AIM OF THE TASK
Lines from the top of the entries through the line that has "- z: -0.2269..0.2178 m" must be duplicated exactly, and no others.

PROVIDED MATERIAL below:

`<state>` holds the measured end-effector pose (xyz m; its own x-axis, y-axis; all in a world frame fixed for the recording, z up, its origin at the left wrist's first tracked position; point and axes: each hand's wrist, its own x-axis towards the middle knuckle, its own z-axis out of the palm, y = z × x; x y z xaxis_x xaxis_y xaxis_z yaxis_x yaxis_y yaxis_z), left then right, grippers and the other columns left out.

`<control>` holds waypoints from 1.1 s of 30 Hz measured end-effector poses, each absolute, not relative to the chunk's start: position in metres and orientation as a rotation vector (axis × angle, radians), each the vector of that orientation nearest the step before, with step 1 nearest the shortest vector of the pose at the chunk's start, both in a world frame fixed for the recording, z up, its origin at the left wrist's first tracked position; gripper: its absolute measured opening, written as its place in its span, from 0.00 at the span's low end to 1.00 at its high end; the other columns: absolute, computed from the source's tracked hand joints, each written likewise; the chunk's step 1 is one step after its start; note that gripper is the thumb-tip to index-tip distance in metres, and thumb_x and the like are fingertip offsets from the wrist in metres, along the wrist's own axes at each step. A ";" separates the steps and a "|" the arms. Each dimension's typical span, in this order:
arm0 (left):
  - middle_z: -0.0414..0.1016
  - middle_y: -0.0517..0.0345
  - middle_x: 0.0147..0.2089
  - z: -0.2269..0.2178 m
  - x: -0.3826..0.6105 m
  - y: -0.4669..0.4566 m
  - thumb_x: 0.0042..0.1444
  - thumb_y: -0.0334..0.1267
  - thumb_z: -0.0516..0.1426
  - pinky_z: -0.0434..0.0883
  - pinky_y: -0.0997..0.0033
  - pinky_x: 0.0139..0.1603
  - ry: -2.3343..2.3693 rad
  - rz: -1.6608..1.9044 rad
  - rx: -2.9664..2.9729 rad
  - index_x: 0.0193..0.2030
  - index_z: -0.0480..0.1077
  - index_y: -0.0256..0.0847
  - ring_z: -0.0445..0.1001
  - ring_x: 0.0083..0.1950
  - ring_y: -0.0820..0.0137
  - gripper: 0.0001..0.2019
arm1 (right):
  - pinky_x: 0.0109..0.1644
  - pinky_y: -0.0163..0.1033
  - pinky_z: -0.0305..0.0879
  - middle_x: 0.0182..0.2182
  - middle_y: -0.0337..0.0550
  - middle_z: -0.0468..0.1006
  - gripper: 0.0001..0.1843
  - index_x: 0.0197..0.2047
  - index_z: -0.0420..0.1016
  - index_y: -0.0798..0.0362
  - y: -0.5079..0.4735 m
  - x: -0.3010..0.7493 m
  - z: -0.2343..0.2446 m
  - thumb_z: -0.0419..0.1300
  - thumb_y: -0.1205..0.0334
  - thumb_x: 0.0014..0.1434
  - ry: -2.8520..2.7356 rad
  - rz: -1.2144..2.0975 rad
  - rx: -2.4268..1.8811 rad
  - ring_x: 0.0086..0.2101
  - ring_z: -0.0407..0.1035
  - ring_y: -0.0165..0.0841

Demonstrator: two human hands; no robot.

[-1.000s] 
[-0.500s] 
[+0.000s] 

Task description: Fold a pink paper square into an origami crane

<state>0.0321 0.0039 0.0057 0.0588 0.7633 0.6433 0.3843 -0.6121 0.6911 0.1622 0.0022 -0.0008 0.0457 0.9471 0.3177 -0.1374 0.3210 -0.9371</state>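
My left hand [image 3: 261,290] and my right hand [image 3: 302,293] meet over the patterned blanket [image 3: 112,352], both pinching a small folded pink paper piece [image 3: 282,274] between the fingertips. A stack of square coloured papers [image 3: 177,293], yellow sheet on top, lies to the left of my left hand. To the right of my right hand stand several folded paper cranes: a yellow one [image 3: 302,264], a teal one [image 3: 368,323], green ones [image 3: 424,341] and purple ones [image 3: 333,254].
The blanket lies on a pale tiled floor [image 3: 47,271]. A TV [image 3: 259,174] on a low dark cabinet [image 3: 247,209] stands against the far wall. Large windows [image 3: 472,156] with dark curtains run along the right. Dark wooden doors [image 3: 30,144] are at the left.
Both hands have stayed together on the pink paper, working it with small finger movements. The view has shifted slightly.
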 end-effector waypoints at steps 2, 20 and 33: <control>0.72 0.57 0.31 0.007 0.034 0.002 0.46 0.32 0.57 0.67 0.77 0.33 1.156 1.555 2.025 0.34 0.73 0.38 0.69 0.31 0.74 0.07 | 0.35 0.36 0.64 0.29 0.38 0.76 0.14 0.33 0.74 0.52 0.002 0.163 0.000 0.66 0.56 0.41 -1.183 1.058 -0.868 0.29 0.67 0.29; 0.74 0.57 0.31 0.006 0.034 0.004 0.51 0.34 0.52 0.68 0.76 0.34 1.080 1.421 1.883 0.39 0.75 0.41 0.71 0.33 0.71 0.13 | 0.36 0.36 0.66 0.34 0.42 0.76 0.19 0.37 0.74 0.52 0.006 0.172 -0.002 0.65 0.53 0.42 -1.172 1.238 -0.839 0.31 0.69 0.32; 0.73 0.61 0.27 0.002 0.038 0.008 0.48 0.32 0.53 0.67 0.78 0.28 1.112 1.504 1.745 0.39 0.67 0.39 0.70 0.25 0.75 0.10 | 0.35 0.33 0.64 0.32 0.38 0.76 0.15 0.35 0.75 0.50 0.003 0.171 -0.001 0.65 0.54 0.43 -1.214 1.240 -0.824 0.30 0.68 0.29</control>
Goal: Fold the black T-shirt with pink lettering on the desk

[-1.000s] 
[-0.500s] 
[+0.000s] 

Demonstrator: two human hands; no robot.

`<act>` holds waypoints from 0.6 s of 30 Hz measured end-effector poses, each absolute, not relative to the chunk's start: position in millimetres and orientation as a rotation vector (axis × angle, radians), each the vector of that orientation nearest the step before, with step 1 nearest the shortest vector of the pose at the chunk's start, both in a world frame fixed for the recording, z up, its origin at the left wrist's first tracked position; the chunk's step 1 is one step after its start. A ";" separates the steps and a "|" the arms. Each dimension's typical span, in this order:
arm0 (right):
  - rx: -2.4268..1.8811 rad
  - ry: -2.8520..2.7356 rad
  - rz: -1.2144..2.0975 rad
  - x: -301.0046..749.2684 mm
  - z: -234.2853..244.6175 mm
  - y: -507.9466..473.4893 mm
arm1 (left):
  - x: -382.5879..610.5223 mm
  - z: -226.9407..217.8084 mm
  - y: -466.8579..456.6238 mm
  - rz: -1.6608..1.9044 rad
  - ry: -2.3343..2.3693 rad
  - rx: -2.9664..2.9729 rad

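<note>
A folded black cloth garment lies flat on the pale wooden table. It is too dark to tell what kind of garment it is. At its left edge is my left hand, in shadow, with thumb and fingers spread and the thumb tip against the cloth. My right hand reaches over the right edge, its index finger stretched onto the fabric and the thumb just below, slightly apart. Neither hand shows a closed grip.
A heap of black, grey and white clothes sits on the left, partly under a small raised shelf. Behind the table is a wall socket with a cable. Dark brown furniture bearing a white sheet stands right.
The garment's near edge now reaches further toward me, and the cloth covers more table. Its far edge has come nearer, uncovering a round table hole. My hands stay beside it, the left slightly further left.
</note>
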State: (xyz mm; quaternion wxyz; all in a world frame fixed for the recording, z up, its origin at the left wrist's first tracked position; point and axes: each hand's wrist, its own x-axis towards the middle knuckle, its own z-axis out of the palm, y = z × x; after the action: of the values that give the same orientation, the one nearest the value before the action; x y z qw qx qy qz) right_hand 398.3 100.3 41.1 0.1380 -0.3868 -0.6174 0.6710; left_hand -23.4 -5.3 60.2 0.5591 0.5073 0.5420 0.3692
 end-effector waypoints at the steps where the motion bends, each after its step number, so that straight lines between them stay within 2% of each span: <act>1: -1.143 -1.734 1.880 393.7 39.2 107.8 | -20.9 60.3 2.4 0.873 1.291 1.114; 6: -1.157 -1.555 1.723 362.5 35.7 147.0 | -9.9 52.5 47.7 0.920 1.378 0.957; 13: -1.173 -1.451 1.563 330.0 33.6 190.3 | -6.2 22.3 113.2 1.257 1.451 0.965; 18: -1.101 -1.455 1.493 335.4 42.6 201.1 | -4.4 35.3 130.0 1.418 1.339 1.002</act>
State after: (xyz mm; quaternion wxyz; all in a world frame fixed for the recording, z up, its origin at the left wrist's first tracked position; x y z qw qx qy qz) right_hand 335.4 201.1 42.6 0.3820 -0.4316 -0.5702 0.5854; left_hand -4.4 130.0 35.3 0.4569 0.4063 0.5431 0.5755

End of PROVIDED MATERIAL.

ANSWER BOX
`<state>` holds the measured end-effector pose (xyz m; its own x-axis, y-axis; all in a world frame fixed for the recording, z up, its origin at the left wrist's first tracked position; point and axes: each hand's wrist, its own x-axis towards the middle knuckle, its own z-axis out of the palm, y = z × x; x y z xaxis_x xaxis_y xaxis_z yaxis_x yaxis_y yaxis_z), left then right, grippers and the other columns left out.

`<control>` holds waypoints from 1.1 s of 30 Hz measured end-effector poses, each absolute, not relative to the chunk's start: position in metres and orientation as a rotation vector (axis × angle, radians), each the vector of that orientation nearest the step before, with step 1 nearest the shortest vector of the pose at the chunk's start, both in a world frame fixed for the recording, z up, its origin at the left wrist's first tracked position; gripper: its absolute measured opening, written as its place in its span, from 0.00 at the span's low end to 1.00 at its high end; the other columns: absolute, computed from the source's tracked hand joints, each written likewise; the chunk's step 1 is one step after its start; note that gripper is the thumb-tip to index-tip distance in metres, and thumb_x and the like are fingertip offsets from the wrist in metres, along the wrist's own axes at each step. A ";" separates the steps and a "|" the arms. Each dimension's typical span, in this order:
arm0 (left):
  - middle_z: -0.0414..0.1016
  - middle_y: -0.0517..0.0345
  - middle_x: 0.0147..0.2089
  - z: -0.2269..0.2178 m

The exercise requires nothing more than what has been given.